Ma di quanti non sappiamo nulla? Non possiamo continuare a fare gli
struzzi e a mettere la testa sotto la sabbia. Le operazioni di
soccorso in mare sono tanto importanti, così come è importante
cercare di risolvere il problema a terra. E tutti devono sentirsi
chiamati in causa».
Durante
le tre spedizioni, Moas ha soccorso 3mila migranti. Una parte è
stata accolta sulla sua nave Phoenix, fornendo loro cura e assistenza
fino a terra. In altri casi i migranti sono stati trasferiti sulle
navi di Mare Nostrum. «Il Canale di Sicilia è un vasto tratto di
mare dove circolano molte navi», spiega Regina. «Oltre le 40
tonnellate le navi sono obbligate a tenere acceso il dispositivo GPS
IIF per il controllo del traffico marittimo. Se c’è un’allerta,
le navi presenti sono obbligate a dare soccorso, come è accaduto
moltissime volte. Ma sono le shipping company che dovrebbero
prendersi cura dei migranti». Si tratta di navi non equipaggiate al
soccorso senza cibo, acqua e vestiti extra. Né hanno medici a bordo
per ospitare persone stremate da ore di viaggio in mare. Molte,
allora, mentre le navi italiane sono arretrate a 30 miglia dalle
coste nazionali, finiscono per non accenderlo più il GPS per non
rischiare di trovarsi ogni giorno a cambiare rotta per soccorrere i
gommoni dei migranti.
Sui
barconi c’è la prima e la terza classe. Gli africani stanno sotto,
nella stiva, perché pagano di meno. In alto ci sono siriani e
palestinesi
«Quando
ti avvicini alle imbarcazioni dei migranti, hai davanti persone
traumatizzate», racconta virginia Catrambone. «Devi avere vestiti e
coperte. Spesso queste persone affrontano viaggi con le gambe immerse
nel gasolio delle navi. E senza potersi sciacquare per diverse ore,
fermi nella stessa posizione per 18-20 ore senza poter allungare
neanche un braccio, la pelle si brucia. Molti sono intossicati dai
fumi, tanti non si lavano per giorni e prendono la scabbia».
Nelle
sue tre spedizioni Regina racconta di aver incrociato siriani,
palestinesi, eritrei, somali, nigeriani.
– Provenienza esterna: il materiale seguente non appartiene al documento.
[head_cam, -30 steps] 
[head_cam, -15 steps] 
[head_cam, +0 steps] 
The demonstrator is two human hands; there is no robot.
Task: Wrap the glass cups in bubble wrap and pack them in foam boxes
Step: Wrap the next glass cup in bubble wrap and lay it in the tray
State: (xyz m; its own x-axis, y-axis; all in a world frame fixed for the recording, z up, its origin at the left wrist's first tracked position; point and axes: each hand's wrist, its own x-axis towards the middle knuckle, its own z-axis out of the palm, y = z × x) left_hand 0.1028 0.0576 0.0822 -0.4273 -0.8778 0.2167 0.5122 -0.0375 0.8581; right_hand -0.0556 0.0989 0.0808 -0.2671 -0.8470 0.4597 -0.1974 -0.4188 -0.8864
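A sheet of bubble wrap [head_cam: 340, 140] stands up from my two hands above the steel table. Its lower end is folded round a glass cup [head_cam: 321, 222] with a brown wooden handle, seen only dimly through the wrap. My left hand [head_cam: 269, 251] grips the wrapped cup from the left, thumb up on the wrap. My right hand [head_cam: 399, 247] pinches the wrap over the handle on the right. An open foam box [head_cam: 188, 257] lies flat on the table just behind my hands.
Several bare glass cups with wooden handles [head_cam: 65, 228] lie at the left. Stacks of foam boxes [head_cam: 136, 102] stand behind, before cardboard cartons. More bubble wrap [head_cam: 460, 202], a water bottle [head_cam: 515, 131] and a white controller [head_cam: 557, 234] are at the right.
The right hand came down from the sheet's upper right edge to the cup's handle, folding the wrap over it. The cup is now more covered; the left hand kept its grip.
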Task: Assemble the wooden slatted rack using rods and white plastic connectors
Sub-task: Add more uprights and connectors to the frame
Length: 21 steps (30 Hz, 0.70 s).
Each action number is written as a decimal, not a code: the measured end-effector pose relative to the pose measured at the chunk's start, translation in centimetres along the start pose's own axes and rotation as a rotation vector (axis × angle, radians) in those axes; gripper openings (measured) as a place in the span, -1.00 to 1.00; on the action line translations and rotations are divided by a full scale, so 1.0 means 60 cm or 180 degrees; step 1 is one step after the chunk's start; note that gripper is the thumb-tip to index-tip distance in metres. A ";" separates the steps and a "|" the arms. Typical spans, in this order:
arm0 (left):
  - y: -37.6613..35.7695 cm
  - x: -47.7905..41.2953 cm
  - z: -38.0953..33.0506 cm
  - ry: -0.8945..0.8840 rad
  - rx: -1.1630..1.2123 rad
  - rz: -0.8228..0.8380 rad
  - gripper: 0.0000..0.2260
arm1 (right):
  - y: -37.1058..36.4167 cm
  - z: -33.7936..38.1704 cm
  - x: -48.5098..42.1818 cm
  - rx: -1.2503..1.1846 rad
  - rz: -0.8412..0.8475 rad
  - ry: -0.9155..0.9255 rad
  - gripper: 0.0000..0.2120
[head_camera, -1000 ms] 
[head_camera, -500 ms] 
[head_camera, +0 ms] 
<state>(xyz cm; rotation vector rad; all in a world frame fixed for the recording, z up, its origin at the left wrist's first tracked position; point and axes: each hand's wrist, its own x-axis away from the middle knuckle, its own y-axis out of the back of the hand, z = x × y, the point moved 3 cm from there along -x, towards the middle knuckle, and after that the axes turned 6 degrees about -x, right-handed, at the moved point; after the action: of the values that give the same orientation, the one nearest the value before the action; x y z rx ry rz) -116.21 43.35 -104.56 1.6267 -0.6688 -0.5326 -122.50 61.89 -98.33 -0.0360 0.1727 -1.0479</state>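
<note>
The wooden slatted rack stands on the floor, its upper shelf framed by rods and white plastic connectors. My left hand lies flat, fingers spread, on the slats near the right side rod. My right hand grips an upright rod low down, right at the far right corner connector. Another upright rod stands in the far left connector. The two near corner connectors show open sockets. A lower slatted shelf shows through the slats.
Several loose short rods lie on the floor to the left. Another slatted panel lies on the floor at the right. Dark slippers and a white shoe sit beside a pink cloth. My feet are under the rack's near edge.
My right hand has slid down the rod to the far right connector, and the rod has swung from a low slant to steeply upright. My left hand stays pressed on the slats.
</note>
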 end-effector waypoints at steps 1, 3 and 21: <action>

L’elenco che fa è un
rosario di guerre che si consumano da anni e che spingono migliaia di
persone a mettersi in viaggio verso le coste libiche, e poi dalla
Libia verso l’Europa, di cui l’Italia spesso è solo la porta. In
alcuni casi si parte direttamente dalla Turchia, ma quello è un
viaggio destinato ai più ricchi. Perché anche nella fuga più
disperata c’è una divisione in classi. «Nelle navi degli
scafisti», racconta Regina Catrambone, «c’è la prima e la terza
classe. La terza classe è quella che sta in basso, nella stiva, dove
vengono stipati eritrei, somali, e in genere africani sub-sahariani,
che sono quelli che pagano di meno il viaggio. In alto, sopra di
loro, ci sono quelli della prima classe, in genere siriani e
palestinesi, che possono spendere di più». Sono queste le regole
degli scafisti del Canale di Sicilia. E anche i salvataggi devono
adeguarsi. «Nel nostro primo salvataggio, quasi 300 persone di cui
50 bambini», ricorda Regina, «c’erano persone nella stiva con
l’acqua fino alla cintola. Ma se non si toglievano quelli di sopra
non potevamo salvare quelli che erano sotto e stavano per morire. È
stato crudele».
Immagini
del genere si ripetono ogni giorno. Il 13 febbraio altri 700 migranti
sono stati recuperati a una manciata di chilometri dalla Libia. «Ci
sono decine e decine di barche come queste pronte a partire», dicono
i soccorritori, «in centinaia sono già nei pressi delle spiagge e
ai trafficanti delle condizioni del mare non importa nulla».
“Chiedo
agli imprenditori italiani di donare ancora sul nostro sito
www.moas.eu. Nessuno deve morire in mare. Siamo già in ritardo”
«Servono
operazioni in mare», ripete Regina Catrambone, «se uno è in mare
va salvato e basta. Il resto, dove sistemare queste persone, viene
dopo. Nessuno deve morire in mare. Siamo già in ritardo, abbiamo
tutti sulla coscienza questi morti, tutti, nessuno escluso». E
lancia un appello: «Con la nostra esperienza noi abbiamo provato che
qualcosa si può fare. Ci sono molte navi ormeggiate nei porti
italiani che non avrebbero neanche bisogno di essere ristrutturate.
Finora abbiamo raccolto 65mila euro. Chiedo a tutti gli imprenditori
italiani che possano donare di più tramite il nostro sito
www.moas.eu. Il Moas dovrebbe avere 7-8 navi. Perché non è finita
qui: con la primavera gli sbarchi aumenteranno ancora».